C’è molta più politica italiana, quella delle aule, quella del governo (il Berlusconi I), quella che si fa e disfa negli spazi privati, e allora si opta per una messa in scena debitrice ai modelli americani, tra cene pre-nuziali, corse in auto e diner padani. Pure la linea crime, piuttosto pretestuosa e culminata nella seconda stagione, è pressoché abbandonata: la tensione nasce dagli eventi della Storia, da quanto siano piccole, minime e persino casuali le ragioni che stanno dietro a ciò che accade, e dalla continua, angosciante sensazione di impending doom per quanto già sappiamo che succederà di lì a poco, raccontato o solo alluso dalla serie.

1994, così, consente di leggere le tre stagioni come una conquista progressiva di una maturità che fa da contrappeso al coraggio e alla sfrontatezza con cui era cominciata: la maturità del racconto, meno interessato alla completezza o all’intreccio, in qualche modo arresosi a una realtà che continua a scappare da ogni lato; la maturità di realizzazione, che si concede di mettere in piena luce i suoi difetti per giocarci intorno, con divertita onestà; e anche la maturità del sistema produttivo e distributivo intero, già molto mutato anche solo in quattro anni, che allo slancio muscolare della novità preferisce ora una più concreta, anche se meno brillante, solidità. Vale per la serie, e per tutta la fiction italiana, lo scarto tra la frase più volte ripetuta “Il futuro è ancora tutto da scrivere” e quella finale “A me ’sto futuro sa tanto di passato”: dopo gli entusiasmi bruciati in fretta (e capitalizzati poco), si deve rallentare. Per ripartire, per ricostruire.

Riferimenti bibliografici
L. Barra, D. Garofalo, «La storia non è ancora stata scritta». Immaginari storici e ri-mediazioni televisive in 1992/1993. La serie, in “Storia e problemi contemporanei”, n. 76, settembre 2017.

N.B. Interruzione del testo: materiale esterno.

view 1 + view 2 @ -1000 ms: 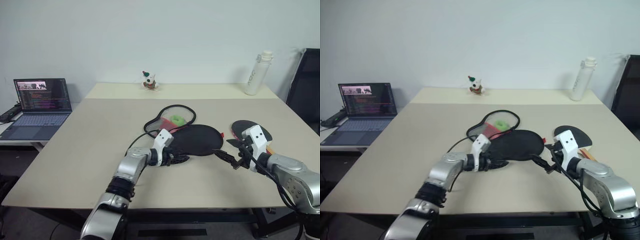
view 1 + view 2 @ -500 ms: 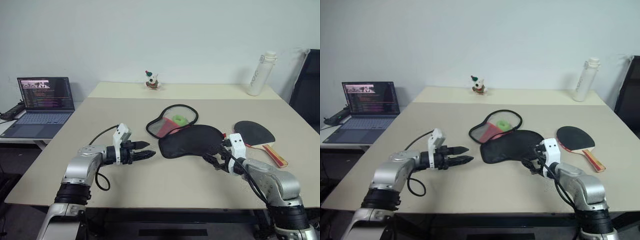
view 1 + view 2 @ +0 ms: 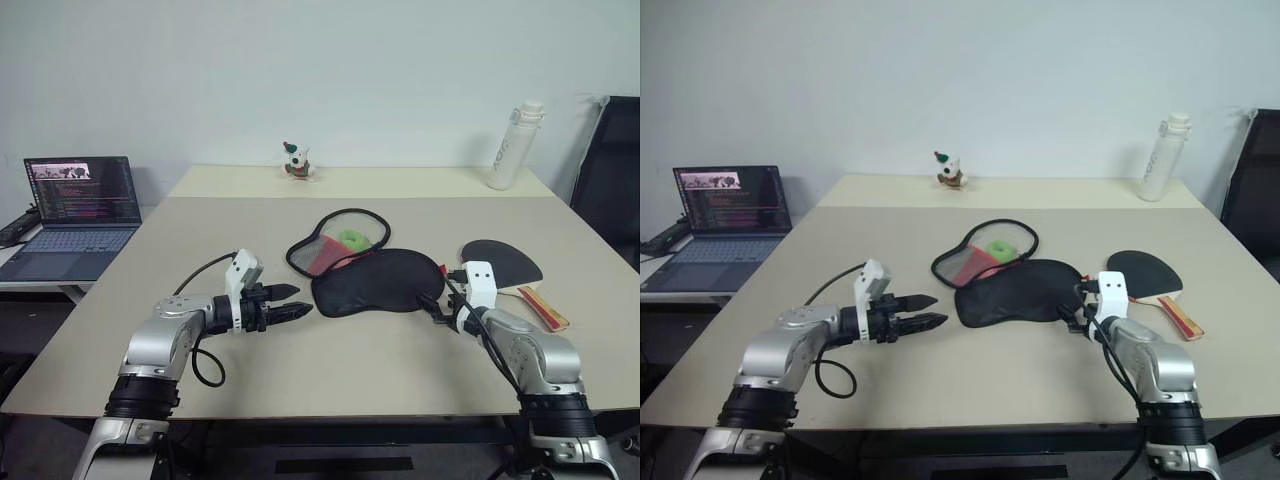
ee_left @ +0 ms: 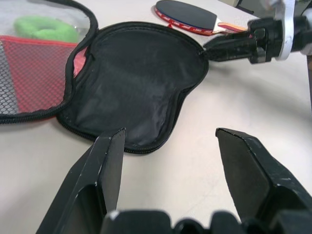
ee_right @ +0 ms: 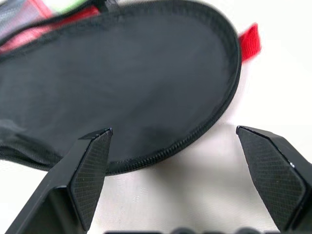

R. Menarini, 1992. Epica della storia giudiziaria tra sistemi di produzione e forme narrative, in «L’avventura. International Journal of Italian Film and Media Landscapes», n. 2, 2015.
M. Scaglioni, L. Barra, a cura di, Tutta un’altra fiction. La serialità pay in Italia e nel mondo. Il modello Sky, Carocci, Roma 2013.